How many grams of ethanol C2H5OH(1),must be added to 500.0 g of water to make a solution that freezes at0.00 F? The molal freezing point depression constant water is 1.86 C.kg/mole
(F-32)*5/9 = (0-32)*5/9 = -32*5/9 = about -17.8 but you need to confirm.
delta T = Kf*molality
17.78/1.86 = molality = ?
?molality = mols/kg solvent.
Plug in 0.500 for kg solvent and ?molality and solve for mols.
Then mols = grams/molar mass.
You know mols and molar mass, solve for grams.

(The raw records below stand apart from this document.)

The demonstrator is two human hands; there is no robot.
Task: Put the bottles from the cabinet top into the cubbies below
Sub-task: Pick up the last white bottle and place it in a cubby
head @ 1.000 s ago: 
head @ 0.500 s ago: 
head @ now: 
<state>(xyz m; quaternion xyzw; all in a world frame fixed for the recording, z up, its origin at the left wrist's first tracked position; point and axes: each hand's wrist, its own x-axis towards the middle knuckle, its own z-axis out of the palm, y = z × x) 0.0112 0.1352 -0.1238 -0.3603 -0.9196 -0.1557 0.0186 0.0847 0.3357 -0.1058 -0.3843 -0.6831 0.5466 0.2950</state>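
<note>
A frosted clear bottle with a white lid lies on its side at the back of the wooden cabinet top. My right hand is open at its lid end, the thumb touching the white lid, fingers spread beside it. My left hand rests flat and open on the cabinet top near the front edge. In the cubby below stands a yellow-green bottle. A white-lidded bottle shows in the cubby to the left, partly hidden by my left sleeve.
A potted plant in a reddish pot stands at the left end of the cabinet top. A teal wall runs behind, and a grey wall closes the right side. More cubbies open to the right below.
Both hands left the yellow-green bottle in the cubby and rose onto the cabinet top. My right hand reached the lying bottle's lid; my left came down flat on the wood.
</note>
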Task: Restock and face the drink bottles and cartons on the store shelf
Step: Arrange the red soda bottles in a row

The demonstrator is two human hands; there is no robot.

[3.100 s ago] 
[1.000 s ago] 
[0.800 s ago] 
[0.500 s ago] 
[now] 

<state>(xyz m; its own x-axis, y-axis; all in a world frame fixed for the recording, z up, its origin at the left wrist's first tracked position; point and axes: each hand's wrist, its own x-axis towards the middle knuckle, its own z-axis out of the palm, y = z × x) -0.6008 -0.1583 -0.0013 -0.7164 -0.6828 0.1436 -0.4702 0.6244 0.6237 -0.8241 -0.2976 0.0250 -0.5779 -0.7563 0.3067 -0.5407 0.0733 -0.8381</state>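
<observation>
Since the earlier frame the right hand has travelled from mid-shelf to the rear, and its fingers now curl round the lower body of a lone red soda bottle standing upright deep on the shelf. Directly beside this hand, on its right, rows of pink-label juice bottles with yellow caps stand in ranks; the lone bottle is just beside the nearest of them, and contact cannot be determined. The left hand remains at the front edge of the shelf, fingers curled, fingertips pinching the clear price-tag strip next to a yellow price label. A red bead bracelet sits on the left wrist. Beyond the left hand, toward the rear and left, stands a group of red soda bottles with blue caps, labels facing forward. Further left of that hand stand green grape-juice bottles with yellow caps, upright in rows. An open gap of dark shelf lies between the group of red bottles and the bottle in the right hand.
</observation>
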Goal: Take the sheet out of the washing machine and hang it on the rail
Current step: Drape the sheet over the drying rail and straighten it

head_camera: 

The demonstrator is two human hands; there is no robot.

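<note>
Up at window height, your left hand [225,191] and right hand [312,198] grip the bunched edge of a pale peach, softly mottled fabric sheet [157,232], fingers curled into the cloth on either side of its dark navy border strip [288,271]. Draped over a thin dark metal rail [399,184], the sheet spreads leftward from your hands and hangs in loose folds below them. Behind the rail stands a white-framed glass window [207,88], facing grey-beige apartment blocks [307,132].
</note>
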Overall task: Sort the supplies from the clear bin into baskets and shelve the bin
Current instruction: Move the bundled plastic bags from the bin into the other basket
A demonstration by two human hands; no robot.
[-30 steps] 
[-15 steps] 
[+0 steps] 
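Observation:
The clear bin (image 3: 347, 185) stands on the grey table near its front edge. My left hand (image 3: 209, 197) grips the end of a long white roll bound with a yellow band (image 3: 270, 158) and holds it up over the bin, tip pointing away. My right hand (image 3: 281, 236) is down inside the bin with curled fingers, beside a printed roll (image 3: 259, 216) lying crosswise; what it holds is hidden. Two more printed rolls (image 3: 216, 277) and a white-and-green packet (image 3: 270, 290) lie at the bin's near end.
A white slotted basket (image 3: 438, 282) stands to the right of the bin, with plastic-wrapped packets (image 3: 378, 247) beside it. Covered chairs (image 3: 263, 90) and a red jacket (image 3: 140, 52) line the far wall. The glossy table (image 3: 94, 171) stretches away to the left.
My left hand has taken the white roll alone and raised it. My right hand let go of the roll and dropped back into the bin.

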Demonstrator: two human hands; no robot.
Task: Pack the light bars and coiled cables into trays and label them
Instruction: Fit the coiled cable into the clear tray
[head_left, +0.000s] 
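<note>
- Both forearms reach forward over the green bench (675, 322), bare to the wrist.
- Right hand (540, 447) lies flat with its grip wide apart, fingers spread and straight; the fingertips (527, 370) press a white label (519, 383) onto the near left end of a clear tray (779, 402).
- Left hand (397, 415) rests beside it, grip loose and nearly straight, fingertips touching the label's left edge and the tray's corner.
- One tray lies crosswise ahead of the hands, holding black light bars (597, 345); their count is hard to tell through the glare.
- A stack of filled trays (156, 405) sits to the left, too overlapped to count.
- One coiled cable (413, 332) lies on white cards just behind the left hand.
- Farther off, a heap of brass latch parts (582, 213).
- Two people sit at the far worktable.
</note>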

Post your work if you get stuck.
I need help on knowing how to do this problem
To determine how many grams of ethanol (C2H5OH) must be added to 500.0 g of water to make a solution that freezes at 0.00 °F, we need to use the concept of molal freezing point depression.
The formula to calculate the freezing point depression (ΔTf) is given by:
ΔTf = Kf * m
Where:
ΔTf = change in freezing point (in °C)
Kf = molal freezing point depression constant (in °C.kg/mol)

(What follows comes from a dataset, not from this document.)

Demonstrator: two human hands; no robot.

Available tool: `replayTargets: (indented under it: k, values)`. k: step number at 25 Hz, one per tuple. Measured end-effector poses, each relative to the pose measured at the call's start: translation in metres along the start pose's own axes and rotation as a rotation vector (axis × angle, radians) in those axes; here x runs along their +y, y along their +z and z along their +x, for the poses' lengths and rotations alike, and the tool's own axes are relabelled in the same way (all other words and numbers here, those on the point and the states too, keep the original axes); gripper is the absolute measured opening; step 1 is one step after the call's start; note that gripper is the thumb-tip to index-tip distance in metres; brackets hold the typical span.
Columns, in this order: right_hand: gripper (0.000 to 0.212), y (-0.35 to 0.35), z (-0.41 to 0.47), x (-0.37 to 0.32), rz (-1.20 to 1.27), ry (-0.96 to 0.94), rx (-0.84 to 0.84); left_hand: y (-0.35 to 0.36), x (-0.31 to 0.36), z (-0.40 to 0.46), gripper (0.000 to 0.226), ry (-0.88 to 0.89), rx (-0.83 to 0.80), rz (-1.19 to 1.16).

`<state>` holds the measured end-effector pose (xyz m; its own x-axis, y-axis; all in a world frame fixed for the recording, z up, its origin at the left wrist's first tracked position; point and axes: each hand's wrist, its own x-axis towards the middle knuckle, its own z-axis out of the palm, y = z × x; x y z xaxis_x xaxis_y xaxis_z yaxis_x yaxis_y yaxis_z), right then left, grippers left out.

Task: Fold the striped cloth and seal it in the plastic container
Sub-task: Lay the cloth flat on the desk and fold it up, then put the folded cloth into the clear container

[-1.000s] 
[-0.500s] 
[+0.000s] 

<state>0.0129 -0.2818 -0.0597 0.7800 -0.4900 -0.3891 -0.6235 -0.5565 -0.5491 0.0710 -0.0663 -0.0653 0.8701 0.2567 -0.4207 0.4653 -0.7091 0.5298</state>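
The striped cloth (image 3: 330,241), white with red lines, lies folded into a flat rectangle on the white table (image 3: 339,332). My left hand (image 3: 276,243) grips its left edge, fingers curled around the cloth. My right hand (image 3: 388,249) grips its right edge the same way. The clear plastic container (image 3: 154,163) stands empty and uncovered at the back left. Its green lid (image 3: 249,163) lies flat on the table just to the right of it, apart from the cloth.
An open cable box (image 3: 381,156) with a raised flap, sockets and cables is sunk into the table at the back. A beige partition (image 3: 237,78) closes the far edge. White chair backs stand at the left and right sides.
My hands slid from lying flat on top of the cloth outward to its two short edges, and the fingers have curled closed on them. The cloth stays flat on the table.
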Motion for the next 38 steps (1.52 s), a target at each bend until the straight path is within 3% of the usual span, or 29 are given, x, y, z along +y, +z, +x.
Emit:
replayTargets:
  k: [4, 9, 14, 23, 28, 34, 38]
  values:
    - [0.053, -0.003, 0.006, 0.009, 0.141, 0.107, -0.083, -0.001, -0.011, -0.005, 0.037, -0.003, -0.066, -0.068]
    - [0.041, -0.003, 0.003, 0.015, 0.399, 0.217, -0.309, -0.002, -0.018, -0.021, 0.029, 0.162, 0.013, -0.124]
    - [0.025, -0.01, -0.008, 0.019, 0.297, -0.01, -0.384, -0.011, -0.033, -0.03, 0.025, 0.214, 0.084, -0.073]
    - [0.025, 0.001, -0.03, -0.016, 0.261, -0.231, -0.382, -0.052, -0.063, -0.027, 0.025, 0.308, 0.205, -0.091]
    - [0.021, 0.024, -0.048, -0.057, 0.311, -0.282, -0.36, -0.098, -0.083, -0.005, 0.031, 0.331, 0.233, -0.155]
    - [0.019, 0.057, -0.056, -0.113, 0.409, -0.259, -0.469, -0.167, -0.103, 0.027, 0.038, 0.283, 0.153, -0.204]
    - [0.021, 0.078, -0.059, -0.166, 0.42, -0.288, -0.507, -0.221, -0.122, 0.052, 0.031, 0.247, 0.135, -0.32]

m = molality of the solute (in mol/kg)
We need to convert the given temperature from Fahrenheit to Celsius before proceeding with the calculation.
0.00 °F = -17.78 °C
Now, let's find the molality (m) of the solution. The molality is calculated using the following formula:
m = (moles of solute) / (mass of solvent in kg)
First, we need to convert the given mass of water to kg:
Mass of water = 500.0 g = 0.5 kg
Next, we need to calculate the moles of water using its molar mass:
Molar mass of water (H2O) = 2(1.01 g/mol) + 16.00 g/mol = 18.02 g/mol
Moles of water = (mass of water) / (molar mass of water)
= 0.5 kg / (18.02 g/mol)
= 0.0277 mol
The molality (m) can now be calculated:
m = (moles of solute) / (mass of solvent in kg)

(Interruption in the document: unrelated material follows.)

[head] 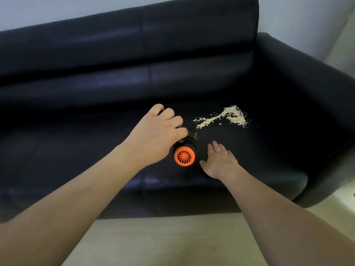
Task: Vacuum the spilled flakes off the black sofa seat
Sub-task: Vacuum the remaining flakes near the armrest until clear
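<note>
Sofa seat (259, 160): flakes (224, 117); L hand (155, 135) grips vacuum (185, 150).

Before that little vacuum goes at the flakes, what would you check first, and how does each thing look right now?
1. Left hand holds the vacuum, fingers curled over it: ok.
2. Nozzle aimed at the flakes: ok, its orange end faces back toward the person.
3. Nozzle at the flakes: not ok, it sits short of them.
4. Right hand out of the way: ok, flat on the seat beside the vacuum, short of the flakes.
5. Vacuum switched on: cannot tell.
6. Flakes all on the seat: ok, one patch with a few strays.
</note>
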Action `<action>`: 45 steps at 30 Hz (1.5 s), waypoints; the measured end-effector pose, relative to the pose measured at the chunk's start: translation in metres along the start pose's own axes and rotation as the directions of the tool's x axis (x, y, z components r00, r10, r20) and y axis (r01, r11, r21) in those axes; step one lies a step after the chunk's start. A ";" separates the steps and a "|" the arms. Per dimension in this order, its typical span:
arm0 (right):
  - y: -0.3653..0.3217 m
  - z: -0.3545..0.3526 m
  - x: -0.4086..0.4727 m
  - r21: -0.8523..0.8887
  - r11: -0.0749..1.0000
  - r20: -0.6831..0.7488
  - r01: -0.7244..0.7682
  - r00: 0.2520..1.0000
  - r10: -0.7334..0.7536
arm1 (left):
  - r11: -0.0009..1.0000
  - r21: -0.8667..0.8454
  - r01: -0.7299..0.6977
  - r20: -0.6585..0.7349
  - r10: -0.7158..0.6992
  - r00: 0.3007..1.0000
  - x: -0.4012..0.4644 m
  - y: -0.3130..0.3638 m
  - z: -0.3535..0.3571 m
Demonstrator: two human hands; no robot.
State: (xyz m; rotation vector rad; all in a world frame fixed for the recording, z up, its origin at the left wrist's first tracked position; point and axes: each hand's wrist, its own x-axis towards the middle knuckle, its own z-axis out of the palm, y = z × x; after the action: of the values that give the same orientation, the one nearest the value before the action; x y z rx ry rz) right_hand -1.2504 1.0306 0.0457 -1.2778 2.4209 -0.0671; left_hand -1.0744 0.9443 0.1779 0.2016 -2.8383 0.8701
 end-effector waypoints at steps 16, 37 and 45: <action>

m = (moles of ethanol) / (0.5 kg)
Now, we can rearrange the freezing point depression equation to solve for moles of solute:
moles of solute = ΔTf / Kf
Since ΔTf is 17.78 °C (the change in freezing point) and Kf is 1.86 °C.kg/mol, we can substitute the values:
moles of solute = 17.78 °C / (1.86 °C.kg/mol)
= 9.56 mol
Finally, we can calculate the mass of ethanol (C2H5OH) needed using its molar mass:
Molar mass of ethanol (C2H5OH) = 2(12.01 g/mol) + 6(1.01 g/mol) + 16.00 g/mol = 46.07 g/mol
Mass of ethanol = (moles of ethanol) * (molar mass of ethanol)
= 9.56 mol * (46.07 g/mol)
≈ 441.83 g
Therefore, approximately 441.83 grams of ethanol (C2H5OH) must be added to 500.0 grams of water to make a solution that freezes at 0.00 °F.